社会に組み込まれて生きることに、“自我の幸せ”という意味での「意味はな」い。そこにあるのは、がんじがらめのシステムに合わせる自分でしかない。しかし、それでも「やがて」、生きる意味を見出すことができるはず。もっと、もっと、賢く、物事を知るべく、「国境線」を超えてゆくことで、納得は訪れるはず。「さぁ、行こう」。

1997年といえば、桜井さんが20代後半のころである。このころの桜井さんは、仏教にどっぷりとはまっていたという話はどなたかに聞いたことはあるが、この時はまだ、自分の答えは見つかっていなかった、ということなのかもしれない。歌詞の中に、その形跡はない。ただただ、「報いはなくとも」、「救いはなくとも」、「いつかポッかり答えが出るかも」と信じて、「魂を燃やす」と歌う。

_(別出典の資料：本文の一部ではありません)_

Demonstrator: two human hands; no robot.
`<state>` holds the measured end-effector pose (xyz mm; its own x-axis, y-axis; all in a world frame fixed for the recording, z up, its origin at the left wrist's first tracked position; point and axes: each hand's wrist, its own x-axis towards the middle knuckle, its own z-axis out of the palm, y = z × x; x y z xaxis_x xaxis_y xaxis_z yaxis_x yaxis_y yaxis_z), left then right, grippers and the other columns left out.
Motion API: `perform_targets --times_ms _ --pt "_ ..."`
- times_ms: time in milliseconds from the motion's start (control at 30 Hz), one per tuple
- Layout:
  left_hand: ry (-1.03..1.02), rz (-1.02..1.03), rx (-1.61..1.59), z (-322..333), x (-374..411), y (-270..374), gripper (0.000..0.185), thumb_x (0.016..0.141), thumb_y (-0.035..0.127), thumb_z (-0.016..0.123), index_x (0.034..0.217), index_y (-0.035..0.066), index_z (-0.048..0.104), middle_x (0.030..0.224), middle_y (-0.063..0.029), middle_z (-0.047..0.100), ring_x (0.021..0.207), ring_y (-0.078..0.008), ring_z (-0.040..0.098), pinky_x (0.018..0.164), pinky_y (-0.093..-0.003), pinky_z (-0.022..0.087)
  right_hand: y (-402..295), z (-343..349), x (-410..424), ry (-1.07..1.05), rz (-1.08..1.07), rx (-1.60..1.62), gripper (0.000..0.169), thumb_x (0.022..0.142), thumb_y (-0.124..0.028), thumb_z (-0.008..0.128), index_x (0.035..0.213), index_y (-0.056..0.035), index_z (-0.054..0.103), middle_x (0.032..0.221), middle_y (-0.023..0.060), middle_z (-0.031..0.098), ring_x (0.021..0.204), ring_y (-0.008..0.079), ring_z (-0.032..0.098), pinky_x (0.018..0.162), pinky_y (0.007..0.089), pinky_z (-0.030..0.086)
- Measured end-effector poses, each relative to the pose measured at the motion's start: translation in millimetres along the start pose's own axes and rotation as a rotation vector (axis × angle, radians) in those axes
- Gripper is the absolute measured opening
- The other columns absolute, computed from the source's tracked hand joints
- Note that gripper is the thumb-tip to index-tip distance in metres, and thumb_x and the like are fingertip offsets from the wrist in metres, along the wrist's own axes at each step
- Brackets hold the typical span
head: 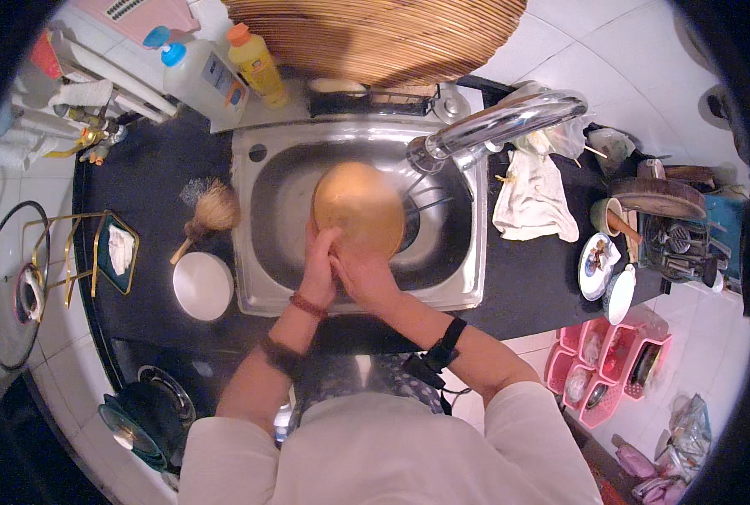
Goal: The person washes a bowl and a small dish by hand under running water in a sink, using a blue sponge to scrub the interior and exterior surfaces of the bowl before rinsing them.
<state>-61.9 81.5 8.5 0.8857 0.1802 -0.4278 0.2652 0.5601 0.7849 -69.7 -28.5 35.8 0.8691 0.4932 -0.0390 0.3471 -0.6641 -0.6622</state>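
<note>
A round orange-tan vessel (356, 199), which looks like a bowl, is held over the stainless steel sink (280, 252). My left hand (318, 255) grips its near left edge. Against the near right side lies my right hand (368, 271), its fingers partly hidden and blurred. The two hands touch at the thumbs. Behind the vessel, dark wire loops (430, 197) show in the basin; what they belong to is hidden. The chrome faucet (507, 126) points to the far right, away from the vessel.
Left of the sink are a fibre brush (214, 205) and a white bowl (203, 286). A pump bottle (201, 79) and a yellow bottle (258, 66) stand behind. On the right counter lie a white cloth (533, 199), a plate (597, 268) and a mortar (605, 216).
</note>
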Motion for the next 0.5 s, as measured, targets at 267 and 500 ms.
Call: perform_targets --times_ms 267,500 --pt "-0.053 -0.169 0.209 -6.2 7.7 25.9 0.056 0.086 0.031 0.057 0.135 0.009 0.040 0.125 -0.0072 0.054 0.104 -0.0197 0.059 0.076 -0.0364 0.054 38.1 -19.1 1.8 -0.134 -0.130 0.110 0.036 0.088 -0.023 0.055 0.119 -0.0032 0.055 0.120 0.0215 0.057 0.111 0.0370 0.056 0.098 0.0462 0.043" --pt "-0.158 -0.302 0.353 -8.0 6.9 50.0 0.059 0.088 0.041 0.053 0.137 0.012 0.039 0.126 -0.0094 0.054 0.102 -0.0225 0.062 0.074 -0.0373 0.058 89.9 -38.6 -14.8 -0.014 -0.425 -0.178 0.046 0.085 -0.022 0.060 0.126 -0.0028 0.051 0.128 0.0186 0.053 0.118 0.0380 0.050 0.103 0.0450 0.039"
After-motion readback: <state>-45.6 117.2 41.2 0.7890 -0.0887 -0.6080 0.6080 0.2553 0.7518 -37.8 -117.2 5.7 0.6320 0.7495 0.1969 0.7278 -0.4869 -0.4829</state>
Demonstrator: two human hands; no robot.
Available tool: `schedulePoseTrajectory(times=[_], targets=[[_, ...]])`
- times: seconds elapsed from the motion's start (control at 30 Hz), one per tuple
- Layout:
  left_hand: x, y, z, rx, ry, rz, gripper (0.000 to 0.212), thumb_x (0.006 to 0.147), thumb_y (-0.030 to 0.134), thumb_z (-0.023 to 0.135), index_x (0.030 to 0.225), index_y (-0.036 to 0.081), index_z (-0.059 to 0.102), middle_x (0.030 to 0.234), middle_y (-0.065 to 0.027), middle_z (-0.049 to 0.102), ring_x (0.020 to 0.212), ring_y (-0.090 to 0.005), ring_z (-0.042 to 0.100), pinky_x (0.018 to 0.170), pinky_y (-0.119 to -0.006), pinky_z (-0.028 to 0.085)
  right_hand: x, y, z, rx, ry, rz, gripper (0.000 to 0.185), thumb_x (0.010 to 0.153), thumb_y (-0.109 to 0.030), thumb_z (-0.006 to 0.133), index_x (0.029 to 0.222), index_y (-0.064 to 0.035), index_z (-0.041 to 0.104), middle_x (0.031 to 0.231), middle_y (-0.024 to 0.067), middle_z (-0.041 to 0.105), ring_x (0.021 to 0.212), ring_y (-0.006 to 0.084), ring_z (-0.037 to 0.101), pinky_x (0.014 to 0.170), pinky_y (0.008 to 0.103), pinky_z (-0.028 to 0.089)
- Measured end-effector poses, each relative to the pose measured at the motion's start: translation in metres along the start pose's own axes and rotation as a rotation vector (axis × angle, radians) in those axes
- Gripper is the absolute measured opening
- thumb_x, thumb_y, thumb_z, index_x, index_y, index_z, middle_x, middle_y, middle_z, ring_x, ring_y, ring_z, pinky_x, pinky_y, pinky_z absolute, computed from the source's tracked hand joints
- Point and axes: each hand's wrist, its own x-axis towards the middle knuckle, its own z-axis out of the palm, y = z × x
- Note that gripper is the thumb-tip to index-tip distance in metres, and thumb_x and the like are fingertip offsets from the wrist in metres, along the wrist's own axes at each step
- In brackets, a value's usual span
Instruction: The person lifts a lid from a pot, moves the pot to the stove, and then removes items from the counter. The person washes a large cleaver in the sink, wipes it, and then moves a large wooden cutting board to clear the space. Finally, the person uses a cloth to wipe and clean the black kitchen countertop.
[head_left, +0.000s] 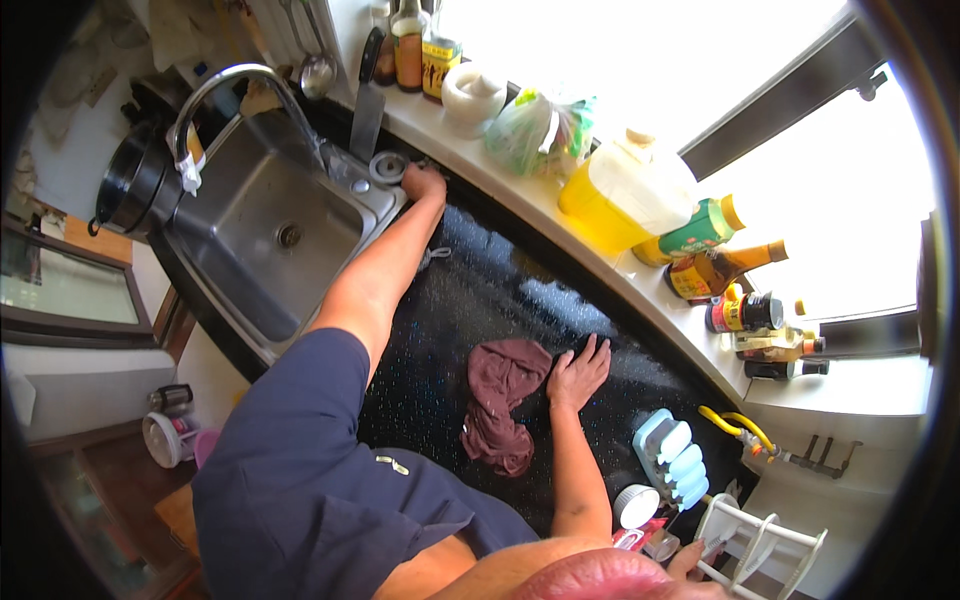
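My left hand (424, 181) reaches to the sink's back corner, beside a round metal sink strainer (388, 167); its fingers are partly hidden, and whether it holds anything cannot be told. My right hand (576, 377) lies palm down on the black speckled countertop (427, 352), fingers spread and holding nothing. Just left of it, a crumpled maroon cloth (504, 390) rests on the counter. The steel sink (277, 217) with its curved chrome faucet (255, 69) is at the left. A grey looped cord (436, 255) shows beside my left forearm.
A cleaver (367, 112) stands behind the sink. Along the sill are an oil jug (626, 195), sauce bottles (720, 266), a tied plastic bag (536, 131) and a stone mortar (472, 94). Nearer right sit blue molds (675, 457), a white ramekin (636, 506) and a white rack (757, 540) by another hand (686, 559).
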Motion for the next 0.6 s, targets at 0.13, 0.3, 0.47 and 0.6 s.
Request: schedulePoseTrajectory(times=[0.13, 0.3, 0.47, 0.6], targets=[[-0.037, -0.041, 0.016, 0.005, -0.157, 0.06, 0.014, 0.084, 0.01, 0.061, 0.086, -0.003, 0.066, 0.079, -0.0219, 0.068, 0.074, -0.0348, 0.067, 0.067, -0.044, 0.052, -0.002, -0.005, 0.0, -0.019, -0.028, -0.008, 0.059, 0.088, -0.023, 0.055, 0.143, -0.0041, 0.043, 0.151, 0.0226, 0.034, 0.139, 0.0389, 0.032, 0.113, 0.0487, 0.027], [0.0, -0.02, 0.007, -0.114, -0.113, -0.053, 0.02, 0.083, 0.015, 0.066, 0.087, -0.004, 0.067, 0.084, -0.0257, 0.069, 0.083, -0.0407, 0.068, 0.075, -0.047, 0.052, 0.004, -0.005, -0.003, 0.001, -0.041, 0.031, 0.059, 0.09, -0.025, 0.053, 0.144, -0.0041, 0.041, 0.152, 0.0212, 0.033, 0.14, 0.0379, 0.03, 0.115, 0.0476, 0.024], [0.071, -0.033, -0.036, 0.008, 0.288, -0.038, 0.018, 0.086, 0.013, 0.062, 0.08, -0.003, 0.068, 0.082, -0.0255, 0.069, 0.079, -0.0356, 0.07, 0.064, -0.046, 0.051, 0.001, -0.039, -0.002, 0.116, -0.023, -0.159, 0.057, 0.09, -0.025, 0.055, 0.142, -0.0029, 0.044, 0.146, 0.0252, 0.041, 0.135, 0.0401, 0.037, 0.113, 0.0484, 0.029], [-0.15, 0.022, 0.01, 0.061, -0.407, 0.079, 0.017, 0.079, 0.015, 0.069, 0.078, -0.002, 0.07, 0.088, -0.0258, 0.069, 0.087, -0.0411, 0.069, 0.076, -0.045, 0.054, -0.005, 0.013, -0.001, -0.076, 0.003, 0.0, 0.057, 0.091, -0.026, 0.053, 0.142, -0.0047, 0.044, 0.148, 0.0232, 0.039, 0.136, 0.0389, 0.036, 0.114, 0.0491, 0.027]])
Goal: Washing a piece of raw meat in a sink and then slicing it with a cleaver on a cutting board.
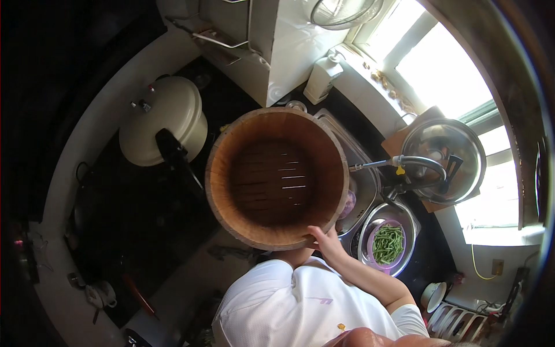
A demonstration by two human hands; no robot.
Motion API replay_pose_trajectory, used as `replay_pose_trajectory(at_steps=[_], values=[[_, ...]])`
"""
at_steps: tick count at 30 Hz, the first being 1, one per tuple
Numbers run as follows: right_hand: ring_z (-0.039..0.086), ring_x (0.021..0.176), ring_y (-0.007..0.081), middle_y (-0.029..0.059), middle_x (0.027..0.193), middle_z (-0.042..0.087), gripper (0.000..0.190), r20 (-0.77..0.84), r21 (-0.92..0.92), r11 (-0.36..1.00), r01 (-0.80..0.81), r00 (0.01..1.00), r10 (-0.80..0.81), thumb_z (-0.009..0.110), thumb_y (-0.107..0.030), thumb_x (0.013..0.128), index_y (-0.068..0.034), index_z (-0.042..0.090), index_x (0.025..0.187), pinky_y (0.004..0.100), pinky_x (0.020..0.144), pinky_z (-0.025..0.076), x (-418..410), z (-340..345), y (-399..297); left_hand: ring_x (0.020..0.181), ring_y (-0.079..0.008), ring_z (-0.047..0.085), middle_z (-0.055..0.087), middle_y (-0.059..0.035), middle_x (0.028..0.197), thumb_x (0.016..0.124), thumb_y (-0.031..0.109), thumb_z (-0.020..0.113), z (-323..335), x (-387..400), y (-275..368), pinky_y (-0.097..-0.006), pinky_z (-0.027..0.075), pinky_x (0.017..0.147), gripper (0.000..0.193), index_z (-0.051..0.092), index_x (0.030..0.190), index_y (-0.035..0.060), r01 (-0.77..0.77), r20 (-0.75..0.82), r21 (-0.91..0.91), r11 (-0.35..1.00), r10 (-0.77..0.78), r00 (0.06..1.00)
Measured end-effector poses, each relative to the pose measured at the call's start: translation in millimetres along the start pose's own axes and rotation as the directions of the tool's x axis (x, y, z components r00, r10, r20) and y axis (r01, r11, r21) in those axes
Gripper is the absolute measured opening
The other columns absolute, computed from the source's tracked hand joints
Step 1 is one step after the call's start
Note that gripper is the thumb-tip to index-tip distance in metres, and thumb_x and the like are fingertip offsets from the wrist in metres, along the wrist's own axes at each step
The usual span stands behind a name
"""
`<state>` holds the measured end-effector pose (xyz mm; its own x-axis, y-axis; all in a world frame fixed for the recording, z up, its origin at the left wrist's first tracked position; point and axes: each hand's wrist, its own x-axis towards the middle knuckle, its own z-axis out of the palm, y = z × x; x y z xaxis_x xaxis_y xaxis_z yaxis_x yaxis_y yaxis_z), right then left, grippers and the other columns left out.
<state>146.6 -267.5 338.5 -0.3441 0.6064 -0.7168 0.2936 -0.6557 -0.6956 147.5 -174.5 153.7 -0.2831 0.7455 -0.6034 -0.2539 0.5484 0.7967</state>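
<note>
A round wooden steamer bucket [225,178] with a slatted bottom fills the middle of the view, its open mouth turned up towards me. Light shows through several gaps between its slats, and nothing lies inside. My right hand [326,243] grips the near right of the rim, thumb over the edge and fingers along the outer wall. My left forearm passes under the bucket's near side, so the left hand is hidden.
Right of the bucket are a steel sink [366,182], a faucet [422,173] and green beans [388,245] in a purple colander [370,249]. A lidded cream pot [160,121] and a black-handled pan [171,149] stand left. A white bottle [323,78] stands behind.
</note>
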Motion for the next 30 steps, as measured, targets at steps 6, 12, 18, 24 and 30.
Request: replay_pose_trajectory(at_steps=[6, 12, 18, 24, 30], values=[[0.05, 0.113, 0.0201, 0.0068, 0.127, 0.048, 0.064, 0.079, 0.091, 0.996, 0.023, 0.996, -0.031, 0.059, -0.02, 0.089, -0.018, 0.023, 0.141, 0.0375, 0.084, 0.05, 10, -29, -28, 0.089, -0.0196, 0.065, 0.064, -0.008, 0.102, 0.081, 0.024, 0.067, -11, -1, -4, -0.0312, 0.052, 0.073, 0.035, 0.06, 0.108, 0.0028, 0.006, -0.046, 0.107, 0.994, -0.001, 0.999], [0.057, 0.102, 0.021, 0.0156, 0.117, 0.054, 0.08, 0.222, -0.072, 0.971, 0.228, 0.953, -0.207, 0.061, -0.025, 0.09, -0.012, 0.005, 0.145, 0.0329, 0.078, 0.053, 13, -37, -32, 0.09, -0.0195, 0.064, 0.064, -0.0079, 0.104, 0.081, 0.025, 0.067, -7, 1, -1, -0.0314, 0.052, 0.074, 0.035, 0.06, 0.109, 0.0031, 0.041, -0.101, 0.312, 0.949, -0.01, 0.995], [0.055, 0.105, 0.0189, 0.0166, 0.117, 0.054, 0.08, 0.228, -0.271, 0.883, 0.383, 0.917, -0.328, 0.06, -0.028, 0.091, -0.011, 0.006, 0.147, 0.0294, 0.084, 0.049, 4, -87, -41, 0.091, -0.0197, 0.065, 0.064, -0.0084, 0.104, 0.083, 0.023, 0.065, 43, -6, 1, -0.0315, 0.052, 0.074, 0.033, 0.059, 0.109, 0.003, -0.013, 0.17, -0.058, 0.998, 0.023, 0.985], [0.063, 0.087, 0.0192, 0.0093, 0.099, 0.062, 0.029, -0.401, -0.245, 0.682, 0.689, 0.568, -0.719, 0.054, -0.013, 0.088, 0.001, 0.054, 0.113, 0.0285, 0.073, 0.052, -88, -265, -106, 0.082, -0.0165, 0.064, 0.065, -0.0065, 0.094, 0.083, 0.015, 0.065, 17, 9, 1, -0.0292, 0.052, 0.071, 0.022, 0.062, 0.099, 0.0008, 0.014, 0.131, -0.488, 0.872, 0.058, 0.99], [0.06, 0.094, 0.0173, 0.0098, 0.101, 0.062, 0.031, -0.75, -0.566, 0.692, 0.448, 0.069, -0.658, 0.055, -0.015, 0.089, 0.003, 0.055, 0.114, 0.0301, 0.085, 0.048, -68, -538, -80, 0.088, -0.0179, 0.062, 0.063, -0.0082, 0.099, 0.083, 0.019, 0.067, 35, 18, 4, -0.0301, 0.05, 0.076, 0.03, 0.059, 0.104, -0.0018, -0.041, 0.056, -0.486, 0.873, 0.078, 0.995]])
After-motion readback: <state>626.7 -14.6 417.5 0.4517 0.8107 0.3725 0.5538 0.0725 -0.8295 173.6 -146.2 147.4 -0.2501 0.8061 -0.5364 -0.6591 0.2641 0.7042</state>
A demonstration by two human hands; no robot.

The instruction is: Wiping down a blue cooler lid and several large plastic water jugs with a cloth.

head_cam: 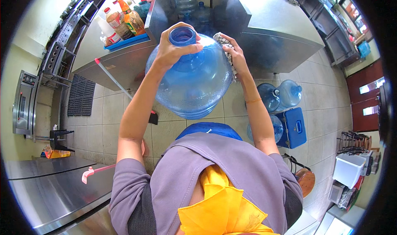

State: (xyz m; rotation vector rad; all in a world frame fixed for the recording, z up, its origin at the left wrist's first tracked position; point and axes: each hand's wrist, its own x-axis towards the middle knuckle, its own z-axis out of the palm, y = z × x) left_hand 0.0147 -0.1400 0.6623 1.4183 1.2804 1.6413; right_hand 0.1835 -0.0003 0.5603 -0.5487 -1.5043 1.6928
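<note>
A large blue translucent water-cooler bottle [192, 86] is upright in front of my chest, its uncapped neck facing up at me. My left hand [173, 50] is wrapped around the neck, with the thumb across its near right side. On the bottle's right shoulder, my right hand [237, 56] presses a crumpled checked cloth [220, 39] against the plastic. Part of the cloth hangs down along the bottle's side, behind the wrist. What supports the bottle's base cannot be made out.
Steel counters stand ahead, left [124, 61] and right [279, 46]. A blue tray [130, 42] holds several sauce bottles. More water bottles [290, 92] and a blue cooler box [293, 128] sit on the floor at right. A pole with a pink tip [111, 77] leans at left.
</note>
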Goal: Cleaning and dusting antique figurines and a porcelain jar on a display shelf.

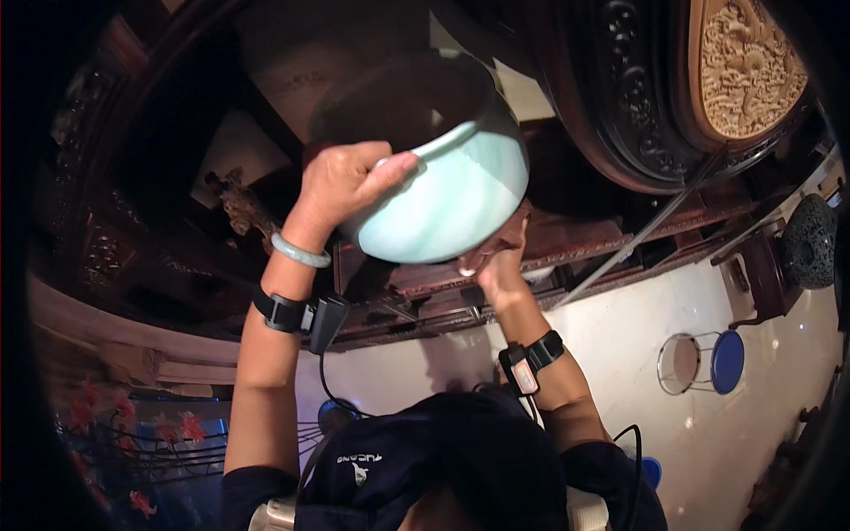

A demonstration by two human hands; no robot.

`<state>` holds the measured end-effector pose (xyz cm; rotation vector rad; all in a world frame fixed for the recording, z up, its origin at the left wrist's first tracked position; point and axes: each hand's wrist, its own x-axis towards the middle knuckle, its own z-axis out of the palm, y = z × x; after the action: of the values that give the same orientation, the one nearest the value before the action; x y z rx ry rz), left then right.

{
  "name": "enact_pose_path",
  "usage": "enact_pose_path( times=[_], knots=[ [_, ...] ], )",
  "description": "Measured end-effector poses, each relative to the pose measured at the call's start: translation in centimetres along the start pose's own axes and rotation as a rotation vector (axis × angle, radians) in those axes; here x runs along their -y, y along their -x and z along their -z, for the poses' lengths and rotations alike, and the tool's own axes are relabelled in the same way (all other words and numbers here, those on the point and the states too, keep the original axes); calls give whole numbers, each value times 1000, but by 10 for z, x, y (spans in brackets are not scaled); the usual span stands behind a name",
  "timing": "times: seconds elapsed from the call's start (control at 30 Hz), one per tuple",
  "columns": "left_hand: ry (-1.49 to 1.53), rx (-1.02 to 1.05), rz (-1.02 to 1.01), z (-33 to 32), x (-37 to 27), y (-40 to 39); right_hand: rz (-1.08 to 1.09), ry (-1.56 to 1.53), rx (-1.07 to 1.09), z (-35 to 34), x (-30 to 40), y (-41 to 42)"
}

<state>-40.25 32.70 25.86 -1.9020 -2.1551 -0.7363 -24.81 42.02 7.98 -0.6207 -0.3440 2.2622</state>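
A large pale green-and-white bowl (445,199) is raised and tilted before me, its dark inside turned away. My left hand (352,179) grips its rim, the thumb lying over the edge; a pale bangle (300,251) and a black strapped device are on that arm. Under the right part of the bowl is my right hand (501,262), palm up, with something dark reddish-brown, perhaps a stand or cloth, between it and the bowl. The fingers of this hand are partly hidden.
Dark carved wooden shelving (578,245) lies behind the bowl. A carved panel (754,70) in a dark frame stands at upper right, a gnarled ornament (242,206) at left. A blue round stool (727,362) and a black speckled stone (809,242) are at right; red flowers (191,426) at lower left.
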Motion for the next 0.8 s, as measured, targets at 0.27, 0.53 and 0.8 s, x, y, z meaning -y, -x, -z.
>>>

その後にリリースされる歌の数々に、懸命に答えを探し、これが答えではないか?という言葉は、大量に表現されていくのだが・・・

ブッダはいう。人間の苦しみの根源には、自分自身の「無明むみょう」があるのだと。それが、自分を苦しめ、気づかないうちに愛する他者をも苦しめる。殺人事件で一番多いのは、今もって、家族内なのである。関係が近ければ近いほど、憎しみもまた深く、取り返しがつかないものになる。それが、他者に課せられて生きる、人間存在という呪縛ということだろう。
「無明」とは、そのどうしようもないメカニズムを認識できず、客観的に、世界や社会、他者や自分自身を見る視座のことである。自分自身が、メカニズムの一部だということに気が付けない。自分の感情を、心の奥底の動かしがたい核のようなものから発するものだと錯覚している。本当の自分をいまだ探している状態のことである。自分の「心」を鍛えれば、いずれ、「この感情」はコントロール可能だと思っている。自分はまだ、人間ができていないから・・・

でも、人間ができていないのではない。人間存在のメカニズムに気がついていないのである。20代の桜井さんも、その呪縛に苦しんだのだろう。それが『ALIVE』には刻み込まれている。苦しくも、切ない、出口のないループ、それがALIVE、人間が“生きている”ということである。逃げてはいけない。逃げても始まらない・・・「いつかポッかり答えが出るかも」、そう締めくくる。